Kayo Ouchi
株式会社OKデザイン室
関東地区
このたびは事業創立60周年誠におめでとうございます。 SDAの会員となり間もない私ですが、SDAがこれまで行ってきた空間における情報デザインの機能と役割の定義、その普及活動に末端ながら携わることができありがたく思います。これからもたくさん学ばせて頂き少しでもお力添えできればと思っております。

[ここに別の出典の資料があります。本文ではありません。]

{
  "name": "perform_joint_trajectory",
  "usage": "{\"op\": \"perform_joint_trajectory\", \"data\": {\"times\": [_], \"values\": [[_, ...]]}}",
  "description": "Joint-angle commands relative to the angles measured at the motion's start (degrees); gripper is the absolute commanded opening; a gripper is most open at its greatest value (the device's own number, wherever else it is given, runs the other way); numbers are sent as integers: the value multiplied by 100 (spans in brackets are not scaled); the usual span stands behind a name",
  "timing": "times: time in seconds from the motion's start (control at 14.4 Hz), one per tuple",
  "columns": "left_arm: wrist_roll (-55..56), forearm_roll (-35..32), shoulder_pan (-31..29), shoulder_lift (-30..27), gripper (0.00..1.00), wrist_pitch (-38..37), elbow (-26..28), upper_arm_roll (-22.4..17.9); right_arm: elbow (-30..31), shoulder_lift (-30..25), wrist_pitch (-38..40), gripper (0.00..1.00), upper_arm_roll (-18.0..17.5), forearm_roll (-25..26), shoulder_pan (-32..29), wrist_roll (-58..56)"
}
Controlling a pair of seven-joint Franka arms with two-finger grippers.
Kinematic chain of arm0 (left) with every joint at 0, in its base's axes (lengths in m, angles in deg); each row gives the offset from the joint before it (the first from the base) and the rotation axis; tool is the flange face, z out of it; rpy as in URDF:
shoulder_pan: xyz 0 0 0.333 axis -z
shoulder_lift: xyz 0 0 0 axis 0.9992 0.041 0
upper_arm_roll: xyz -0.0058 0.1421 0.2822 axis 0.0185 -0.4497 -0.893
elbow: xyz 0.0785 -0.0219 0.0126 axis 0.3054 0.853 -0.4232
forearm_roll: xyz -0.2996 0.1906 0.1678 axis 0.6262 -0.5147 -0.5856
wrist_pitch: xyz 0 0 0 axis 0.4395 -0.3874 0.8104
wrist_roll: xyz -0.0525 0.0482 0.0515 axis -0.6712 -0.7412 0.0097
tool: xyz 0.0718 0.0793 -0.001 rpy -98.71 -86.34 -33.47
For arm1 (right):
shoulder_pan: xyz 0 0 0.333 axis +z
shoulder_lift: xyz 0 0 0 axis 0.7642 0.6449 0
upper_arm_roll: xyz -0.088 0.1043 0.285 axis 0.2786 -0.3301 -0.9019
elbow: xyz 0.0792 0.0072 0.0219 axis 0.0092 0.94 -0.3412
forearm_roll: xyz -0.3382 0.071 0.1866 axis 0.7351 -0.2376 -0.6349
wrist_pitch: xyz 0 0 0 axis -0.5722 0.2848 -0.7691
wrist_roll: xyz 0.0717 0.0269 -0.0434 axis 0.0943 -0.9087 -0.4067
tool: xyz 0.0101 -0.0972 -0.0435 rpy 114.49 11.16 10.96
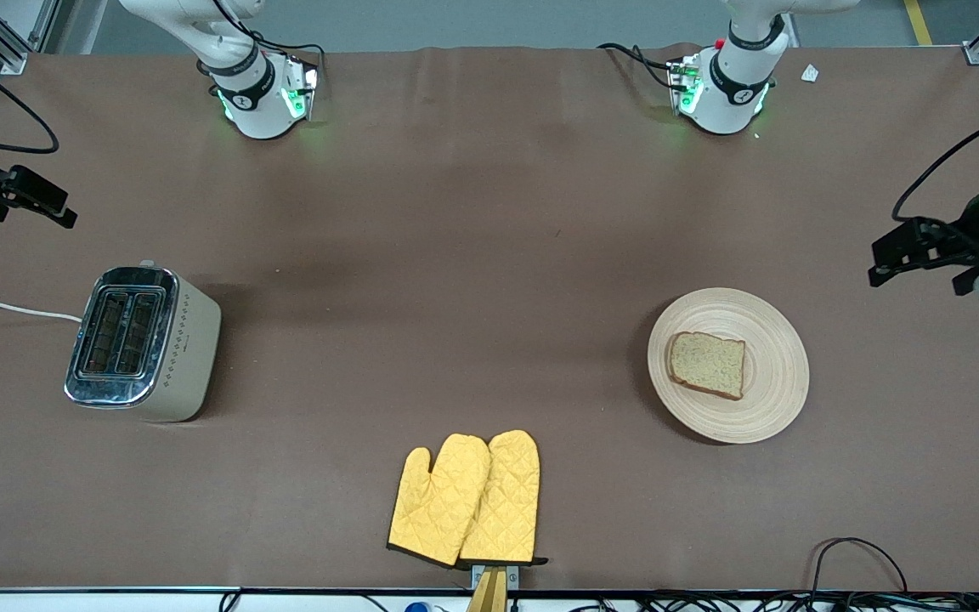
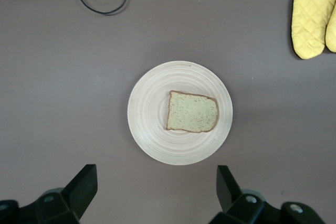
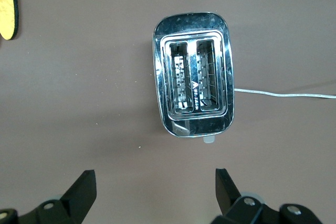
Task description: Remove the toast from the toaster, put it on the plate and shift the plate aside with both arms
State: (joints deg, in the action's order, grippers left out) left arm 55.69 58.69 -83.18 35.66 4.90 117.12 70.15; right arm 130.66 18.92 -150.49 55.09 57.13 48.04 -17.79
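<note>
The toast [image 1: 708,364] lies flat on the round light-wood plate [image 1: 774,374], toward the left arm's end of the table. My left gripper [image 1: 897,255] hangs open and empty in the air over the table's edge at that end, apart from the plate. Its wrist view looks down on the plate [image 2: 149,114] and the toast [image 2: 191,112], with the left gripper [image 2: 156,177] spread wide over bare table. My right gripper [image 1: 52,204] hangs open and empty over the table at the right arm's end; the right gripper [image 3: 155,179] shows spread wide.
A silver toaster [image 1: 145,340] with two empty slots stands toward the right arm's end, its white cord running off the table; it also shows in the right wrist view [image 3: 193,74]. Two yellow oven mitts [image 1: 468,501] lie at the table's edge nearest the front camera.
</note>
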Motion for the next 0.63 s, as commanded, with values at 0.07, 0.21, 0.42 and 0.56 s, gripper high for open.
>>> {"op": "perform_joint_trajectory", "data": {"times": [0.07,0.21,0.42,0.56], "values": [[127,-79,2,-1268,100,802,1860,-12,85,-115,-11,100,-1,24,-23,43],[127,-88,-7,-1260,100,749,1851,-30,85,-115,-11,100,-1,16,-23,43],[74,-97,11,-1155,100,740,1607,-21,86,-115,-11,100,-1,16,-23,43],[101,-97,11,-1058,100,731,1465,-21,85,-115,-19,100,-1,16,-23,43]]}}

サインデザインに関わることになったのは、思い返せば幼い頃の経験から自然な成り行きのように思います。よく美術館や文化施設に連れて行かれましたが、そこで見たモノよりも、空間の佇まい、ある種訪れた人々の振るまいを導くような緊張感のある空間体験に、子どもながらドキドキしたものです。その後グラフィックデザインを志し美大へ進み、現在に至ります。
自身がサインデザインを手がけた文化複合施設が開館して数年経ったあるとき、この施設を訪れた見知らぬ方から御礼のメールをいただきました。おそらくSDAの受賞クレジットなどを調べコンタクトしてくれたのでしょう。「最初は気乗りせず連れられた施設だが、入館した時の不思議な感覚、可愛らしいピクトグラムと壁画が織りなす空間、次第に興味津々で施設を巡り、なんて素敵なんだろうと感心した」というような内容でした。まさに私自身が幼い頃に感じたものに近い気がしました。これを機に、できれば何度も足を運んで欲しいなと思いました。
サインデザインは、目的に沿って的確に人々を導く道標ですが、目的がない人にも、その空間や土地の情報を伝える語り部となり、人々と場や文化をつなげる役割も担います。 これからも、デザイナーとして生きる術を教授してくれた師の教えや、感性の土壌を育む場となった数々の文化施設での空間体験を、また次の世代や子ども達につないでいける仕事を成すこと、そして誰かの未来のささやかな道しるべとなることを心より願い、デザインに従事する者として日々修練を重ねていく所存です。